- **PROMPT**
Copy each line of the records that contains the word "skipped".

*** INFORMATION Section Begins ***

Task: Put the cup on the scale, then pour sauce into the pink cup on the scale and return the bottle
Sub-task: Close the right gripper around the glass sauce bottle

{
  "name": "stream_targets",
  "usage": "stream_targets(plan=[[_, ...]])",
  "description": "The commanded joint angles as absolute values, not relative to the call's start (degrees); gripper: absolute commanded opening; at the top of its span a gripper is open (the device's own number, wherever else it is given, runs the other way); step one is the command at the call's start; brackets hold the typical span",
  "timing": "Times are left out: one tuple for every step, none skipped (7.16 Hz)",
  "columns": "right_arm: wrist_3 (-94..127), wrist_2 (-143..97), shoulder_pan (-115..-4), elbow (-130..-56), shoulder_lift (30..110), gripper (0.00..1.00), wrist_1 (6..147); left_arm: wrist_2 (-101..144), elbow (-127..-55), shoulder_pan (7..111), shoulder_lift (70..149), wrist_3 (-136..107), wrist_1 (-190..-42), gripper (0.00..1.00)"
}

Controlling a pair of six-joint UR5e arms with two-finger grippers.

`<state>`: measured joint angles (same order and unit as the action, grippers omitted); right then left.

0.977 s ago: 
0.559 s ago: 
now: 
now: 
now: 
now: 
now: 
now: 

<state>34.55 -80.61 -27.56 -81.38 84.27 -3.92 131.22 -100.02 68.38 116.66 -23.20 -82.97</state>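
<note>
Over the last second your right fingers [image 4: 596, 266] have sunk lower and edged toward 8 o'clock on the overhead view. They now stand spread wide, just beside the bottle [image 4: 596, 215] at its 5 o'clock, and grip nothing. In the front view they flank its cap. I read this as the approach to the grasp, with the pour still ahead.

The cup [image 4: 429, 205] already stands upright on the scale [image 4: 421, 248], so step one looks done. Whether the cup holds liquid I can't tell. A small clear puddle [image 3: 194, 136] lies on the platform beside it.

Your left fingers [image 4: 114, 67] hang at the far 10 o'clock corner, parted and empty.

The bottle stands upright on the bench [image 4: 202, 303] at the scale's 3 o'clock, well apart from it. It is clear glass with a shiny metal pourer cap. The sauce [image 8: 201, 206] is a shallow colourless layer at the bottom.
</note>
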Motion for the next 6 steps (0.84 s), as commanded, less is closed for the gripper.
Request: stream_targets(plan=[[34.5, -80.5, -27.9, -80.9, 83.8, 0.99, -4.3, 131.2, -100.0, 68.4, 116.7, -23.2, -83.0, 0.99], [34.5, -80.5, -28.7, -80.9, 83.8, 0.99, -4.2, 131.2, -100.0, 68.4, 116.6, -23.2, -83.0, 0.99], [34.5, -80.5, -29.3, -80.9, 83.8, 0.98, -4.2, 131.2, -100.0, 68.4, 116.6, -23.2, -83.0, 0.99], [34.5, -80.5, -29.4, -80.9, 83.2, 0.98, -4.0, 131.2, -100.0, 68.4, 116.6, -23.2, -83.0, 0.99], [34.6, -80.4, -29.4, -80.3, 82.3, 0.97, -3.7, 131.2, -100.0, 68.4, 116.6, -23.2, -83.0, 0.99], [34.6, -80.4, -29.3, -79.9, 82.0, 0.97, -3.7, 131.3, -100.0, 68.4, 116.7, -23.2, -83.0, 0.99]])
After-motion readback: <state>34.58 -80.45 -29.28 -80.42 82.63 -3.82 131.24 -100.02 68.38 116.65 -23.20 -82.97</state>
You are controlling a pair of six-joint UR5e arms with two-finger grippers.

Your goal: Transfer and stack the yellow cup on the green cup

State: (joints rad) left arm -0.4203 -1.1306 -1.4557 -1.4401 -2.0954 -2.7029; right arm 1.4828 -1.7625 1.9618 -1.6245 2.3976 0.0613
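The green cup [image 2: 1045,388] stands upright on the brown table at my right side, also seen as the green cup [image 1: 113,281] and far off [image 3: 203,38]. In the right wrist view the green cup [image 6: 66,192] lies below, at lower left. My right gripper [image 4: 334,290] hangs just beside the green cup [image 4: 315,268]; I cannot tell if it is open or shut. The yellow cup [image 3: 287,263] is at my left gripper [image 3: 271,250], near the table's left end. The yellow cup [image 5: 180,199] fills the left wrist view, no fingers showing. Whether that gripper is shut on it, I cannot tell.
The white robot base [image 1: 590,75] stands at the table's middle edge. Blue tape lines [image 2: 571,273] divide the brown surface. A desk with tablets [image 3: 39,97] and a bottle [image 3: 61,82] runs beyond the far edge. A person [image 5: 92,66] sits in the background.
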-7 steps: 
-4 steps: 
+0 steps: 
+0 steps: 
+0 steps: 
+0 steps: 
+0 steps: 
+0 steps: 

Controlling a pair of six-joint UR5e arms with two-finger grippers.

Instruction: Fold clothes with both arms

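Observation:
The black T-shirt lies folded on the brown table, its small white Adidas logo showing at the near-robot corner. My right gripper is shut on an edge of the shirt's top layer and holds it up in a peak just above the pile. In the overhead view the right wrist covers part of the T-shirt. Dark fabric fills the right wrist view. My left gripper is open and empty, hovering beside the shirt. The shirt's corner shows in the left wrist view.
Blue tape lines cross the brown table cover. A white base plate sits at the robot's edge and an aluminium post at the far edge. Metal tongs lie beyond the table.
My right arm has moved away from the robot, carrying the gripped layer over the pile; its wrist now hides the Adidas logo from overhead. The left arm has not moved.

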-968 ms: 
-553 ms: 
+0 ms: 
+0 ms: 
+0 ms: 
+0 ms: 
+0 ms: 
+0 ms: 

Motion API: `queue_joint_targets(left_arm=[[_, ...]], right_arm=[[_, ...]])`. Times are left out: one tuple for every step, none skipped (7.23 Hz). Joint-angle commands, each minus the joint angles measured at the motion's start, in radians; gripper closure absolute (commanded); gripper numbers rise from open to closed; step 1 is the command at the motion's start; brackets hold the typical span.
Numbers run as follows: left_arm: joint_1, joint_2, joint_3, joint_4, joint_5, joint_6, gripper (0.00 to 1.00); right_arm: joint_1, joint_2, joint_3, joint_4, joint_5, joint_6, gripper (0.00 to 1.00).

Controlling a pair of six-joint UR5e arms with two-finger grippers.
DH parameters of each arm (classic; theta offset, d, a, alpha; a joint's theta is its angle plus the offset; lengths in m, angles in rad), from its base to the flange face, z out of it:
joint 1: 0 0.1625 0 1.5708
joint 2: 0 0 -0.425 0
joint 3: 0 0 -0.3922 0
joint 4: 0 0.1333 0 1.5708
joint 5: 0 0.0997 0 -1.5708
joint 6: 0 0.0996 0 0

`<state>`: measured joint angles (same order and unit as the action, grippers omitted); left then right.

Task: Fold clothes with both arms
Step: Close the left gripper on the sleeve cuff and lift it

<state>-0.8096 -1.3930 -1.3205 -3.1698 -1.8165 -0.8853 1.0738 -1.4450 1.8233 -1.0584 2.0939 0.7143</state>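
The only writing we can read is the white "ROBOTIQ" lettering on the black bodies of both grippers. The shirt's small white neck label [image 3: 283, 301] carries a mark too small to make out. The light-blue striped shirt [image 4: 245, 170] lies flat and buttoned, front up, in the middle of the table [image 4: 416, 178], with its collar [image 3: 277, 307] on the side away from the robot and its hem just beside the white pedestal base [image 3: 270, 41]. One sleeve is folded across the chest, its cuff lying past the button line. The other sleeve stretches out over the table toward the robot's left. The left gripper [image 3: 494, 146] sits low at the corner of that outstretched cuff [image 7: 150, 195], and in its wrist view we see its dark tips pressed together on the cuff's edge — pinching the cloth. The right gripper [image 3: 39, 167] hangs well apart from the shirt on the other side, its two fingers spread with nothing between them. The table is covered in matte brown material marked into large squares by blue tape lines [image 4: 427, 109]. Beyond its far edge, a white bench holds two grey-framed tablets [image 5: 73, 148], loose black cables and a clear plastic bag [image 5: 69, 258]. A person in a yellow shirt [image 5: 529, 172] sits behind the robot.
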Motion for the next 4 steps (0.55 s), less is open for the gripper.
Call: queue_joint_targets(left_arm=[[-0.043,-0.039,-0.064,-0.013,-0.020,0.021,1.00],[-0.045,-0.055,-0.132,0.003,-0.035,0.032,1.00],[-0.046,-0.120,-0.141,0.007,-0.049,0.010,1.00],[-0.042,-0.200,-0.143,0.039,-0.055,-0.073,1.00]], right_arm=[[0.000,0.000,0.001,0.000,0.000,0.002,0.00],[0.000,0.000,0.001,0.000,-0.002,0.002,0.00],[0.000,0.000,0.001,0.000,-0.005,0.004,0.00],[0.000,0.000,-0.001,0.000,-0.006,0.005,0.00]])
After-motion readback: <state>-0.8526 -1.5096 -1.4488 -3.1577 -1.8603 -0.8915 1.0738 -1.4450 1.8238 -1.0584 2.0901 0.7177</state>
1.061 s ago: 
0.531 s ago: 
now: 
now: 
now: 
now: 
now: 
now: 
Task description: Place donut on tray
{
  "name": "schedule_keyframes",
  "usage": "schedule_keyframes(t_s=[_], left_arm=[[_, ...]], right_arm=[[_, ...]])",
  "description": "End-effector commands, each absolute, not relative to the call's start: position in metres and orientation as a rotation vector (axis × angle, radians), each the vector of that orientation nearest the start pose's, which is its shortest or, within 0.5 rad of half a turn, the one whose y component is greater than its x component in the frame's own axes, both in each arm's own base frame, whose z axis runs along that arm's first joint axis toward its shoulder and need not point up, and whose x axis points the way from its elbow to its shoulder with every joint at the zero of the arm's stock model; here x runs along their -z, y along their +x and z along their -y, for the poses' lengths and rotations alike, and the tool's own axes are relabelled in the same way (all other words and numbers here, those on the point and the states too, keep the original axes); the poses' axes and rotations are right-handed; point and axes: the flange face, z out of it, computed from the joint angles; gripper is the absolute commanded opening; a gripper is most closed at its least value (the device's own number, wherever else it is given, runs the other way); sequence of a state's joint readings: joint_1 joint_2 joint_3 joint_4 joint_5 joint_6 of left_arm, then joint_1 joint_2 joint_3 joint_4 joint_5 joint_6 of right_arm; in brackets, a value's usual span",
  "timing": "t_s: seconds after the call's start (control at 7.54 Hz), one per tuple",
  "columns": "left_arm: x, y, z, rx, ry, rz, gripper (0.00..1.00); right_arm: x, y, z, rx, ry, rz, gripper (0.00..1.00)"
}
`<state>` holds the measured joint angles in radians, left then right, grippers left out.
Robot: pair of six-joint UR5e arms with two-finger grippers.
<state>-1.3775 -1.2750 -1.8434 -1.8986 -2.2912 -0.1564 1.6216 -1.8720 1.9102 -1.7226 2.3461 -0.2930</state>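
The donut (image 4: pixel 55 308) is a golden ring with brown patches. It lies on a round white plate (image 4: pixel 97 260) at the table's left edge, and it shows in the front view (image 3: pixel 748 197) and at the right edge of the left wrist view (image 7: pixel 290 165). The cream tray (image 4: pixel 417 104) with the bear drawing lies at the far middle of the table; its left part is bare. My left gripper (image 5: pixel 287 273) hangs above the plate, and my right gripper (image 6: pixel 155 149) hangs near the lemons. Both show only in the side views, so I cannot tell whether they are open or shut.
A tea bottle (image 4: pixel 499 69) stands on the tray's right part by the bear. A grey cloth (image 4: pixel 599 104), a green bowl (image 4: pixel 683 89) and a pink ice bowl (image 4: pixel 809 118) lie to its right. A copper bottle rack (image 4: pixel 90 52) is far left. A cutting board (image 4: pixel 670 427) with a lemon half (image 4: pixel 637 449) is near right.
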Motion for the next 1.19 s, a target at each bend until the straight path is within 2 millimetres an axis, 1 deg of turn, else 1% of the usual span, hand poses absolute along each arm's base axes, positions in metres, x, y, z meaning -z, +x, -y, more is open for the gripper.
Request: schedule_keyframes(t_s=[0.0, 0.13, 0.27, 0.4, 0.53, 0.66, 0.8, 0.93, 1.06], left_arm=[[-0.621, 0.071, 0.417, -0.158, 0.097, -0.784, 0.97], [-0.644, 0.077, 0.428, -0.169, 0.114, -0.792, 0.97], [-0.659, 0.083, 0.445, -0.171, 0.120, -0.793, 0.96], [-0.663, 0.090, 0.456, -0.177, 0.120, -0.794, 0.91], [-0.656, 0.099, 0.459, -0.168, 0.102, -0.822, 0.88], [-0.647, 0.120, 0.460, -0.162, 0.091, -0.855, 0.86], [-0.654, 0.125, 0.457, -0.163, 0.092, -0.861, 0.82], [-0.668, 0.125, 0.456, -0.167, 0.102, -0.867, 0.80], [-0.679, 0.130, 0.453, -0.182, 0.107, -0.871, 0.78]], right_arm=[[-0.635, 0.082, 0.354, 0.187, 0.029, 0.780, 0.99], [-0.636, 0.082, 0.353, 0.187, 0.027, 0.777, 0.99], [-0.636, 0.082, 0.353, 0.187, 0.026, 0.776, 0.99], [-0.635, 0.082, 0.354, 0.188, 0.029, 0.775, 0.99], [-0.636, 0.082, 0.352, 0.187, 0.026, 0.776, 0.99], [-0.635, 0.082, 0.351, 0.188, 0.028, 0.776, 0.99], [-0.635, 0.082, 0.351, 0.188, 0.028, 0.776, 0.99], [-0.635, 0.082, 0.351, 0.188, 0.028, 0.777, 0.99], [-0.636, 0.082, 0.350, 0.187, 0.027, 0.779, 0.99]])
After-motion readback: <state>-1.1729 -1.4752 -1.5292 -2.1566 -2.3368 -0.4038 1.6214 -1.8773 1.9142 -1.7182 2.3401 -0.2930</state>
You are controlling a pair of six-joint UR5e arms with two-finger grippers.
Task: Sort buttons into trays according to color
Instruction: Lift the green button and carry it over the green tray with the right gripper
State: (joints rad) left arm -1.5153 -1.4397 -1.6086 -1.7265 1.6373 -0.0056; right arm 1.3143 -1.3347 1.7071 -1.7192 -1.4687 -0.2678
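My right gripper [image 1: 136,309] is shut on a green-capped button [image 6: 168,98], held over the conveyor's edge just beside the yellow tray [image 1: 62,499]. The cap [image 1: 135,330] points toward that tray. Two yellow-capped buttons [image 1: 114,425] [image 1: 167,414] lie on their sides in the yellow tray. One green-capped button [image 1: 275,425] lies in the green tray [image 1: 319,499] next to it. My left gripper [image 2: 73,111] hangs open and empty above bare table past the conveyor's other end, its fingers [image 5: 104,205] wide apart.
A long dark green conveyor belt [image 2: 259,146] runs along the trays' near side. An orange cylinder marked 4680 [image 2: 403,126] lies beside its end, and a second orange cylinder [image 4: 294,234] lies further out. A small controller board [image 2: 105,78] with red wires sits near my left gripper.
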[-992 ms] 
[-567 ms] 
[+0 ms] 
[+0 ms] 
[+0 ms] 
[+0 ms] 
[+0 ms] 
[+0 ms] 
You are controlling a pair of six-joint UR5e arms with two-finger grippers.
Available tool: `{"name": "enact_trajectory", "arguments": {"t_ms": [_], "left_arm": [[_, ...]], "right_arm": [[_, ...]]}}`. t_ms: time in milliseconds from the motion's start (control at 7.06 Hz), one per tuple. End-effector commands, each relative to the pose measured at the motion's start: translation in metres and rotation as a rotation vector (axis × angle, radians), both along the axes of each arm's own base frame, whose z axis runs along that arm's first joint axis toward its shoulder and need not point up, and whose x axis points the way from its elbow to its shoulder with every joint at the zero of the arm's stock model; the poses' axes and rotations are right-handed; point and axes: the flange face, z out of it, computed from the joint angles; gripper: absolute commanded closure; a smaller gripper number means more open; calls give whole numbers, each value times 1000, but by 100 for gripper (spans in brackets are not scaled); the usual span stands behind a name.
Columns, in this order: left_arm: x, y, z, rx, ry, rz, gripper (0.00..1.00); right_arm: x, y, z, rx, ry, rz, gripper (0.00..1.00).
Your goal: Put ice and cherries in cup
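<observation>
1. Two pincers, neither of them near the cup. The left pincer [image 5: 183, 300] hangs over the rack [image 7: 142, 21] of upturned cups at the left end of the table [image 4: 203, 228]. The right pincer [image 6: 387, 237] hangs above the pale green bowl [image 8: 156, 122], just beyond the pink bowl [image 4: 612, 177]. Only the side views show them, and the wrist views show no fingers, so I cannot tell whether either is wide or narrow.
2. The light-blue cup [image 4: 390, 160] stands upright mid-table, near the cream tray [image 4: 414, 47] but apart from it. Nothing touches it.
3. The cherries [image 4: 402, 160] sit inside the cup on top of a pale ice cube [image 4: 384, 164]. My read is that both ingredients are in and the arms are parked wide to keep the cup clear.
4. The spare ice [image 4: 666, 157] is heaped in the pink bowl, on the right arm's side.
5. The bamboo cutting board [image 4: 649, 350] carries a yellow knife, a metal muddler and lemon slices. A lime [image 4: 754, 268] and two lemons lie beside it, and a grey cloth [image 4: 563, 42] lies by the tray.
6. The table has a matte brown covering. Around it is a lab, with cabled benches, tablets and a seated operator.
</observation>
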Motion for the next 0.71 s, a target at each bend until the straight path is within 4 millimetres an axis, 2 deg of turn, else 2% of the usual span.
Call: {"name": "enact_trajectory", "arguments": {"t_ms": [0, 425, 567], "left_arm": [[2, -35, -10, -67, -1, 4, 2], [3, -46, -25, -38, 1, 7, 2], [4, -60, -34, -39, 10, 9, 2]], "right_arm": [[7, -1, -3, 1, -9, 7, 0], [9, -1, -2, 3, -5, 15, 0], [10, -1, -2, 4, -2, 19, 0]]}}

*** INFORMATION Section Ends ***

- **ANSWER BOX**
  "timing": "Times are left out: one tuple for every step, none skipped (7.16 Hz)",
Motion API: `queue_joint_targets(left_arm=[[_, ...]], right_arm=[[_, ...]])`. Times are left out: one tuple for every step, none skipped (7.23 Hz). Joint-angle commands, each minus the joint angles measured at the motion's start, in radians; gripper closure absolute (commanded); gripper numbers rise from open to closed; step 1 is the command at the motion's start; brackets hold the typical span.

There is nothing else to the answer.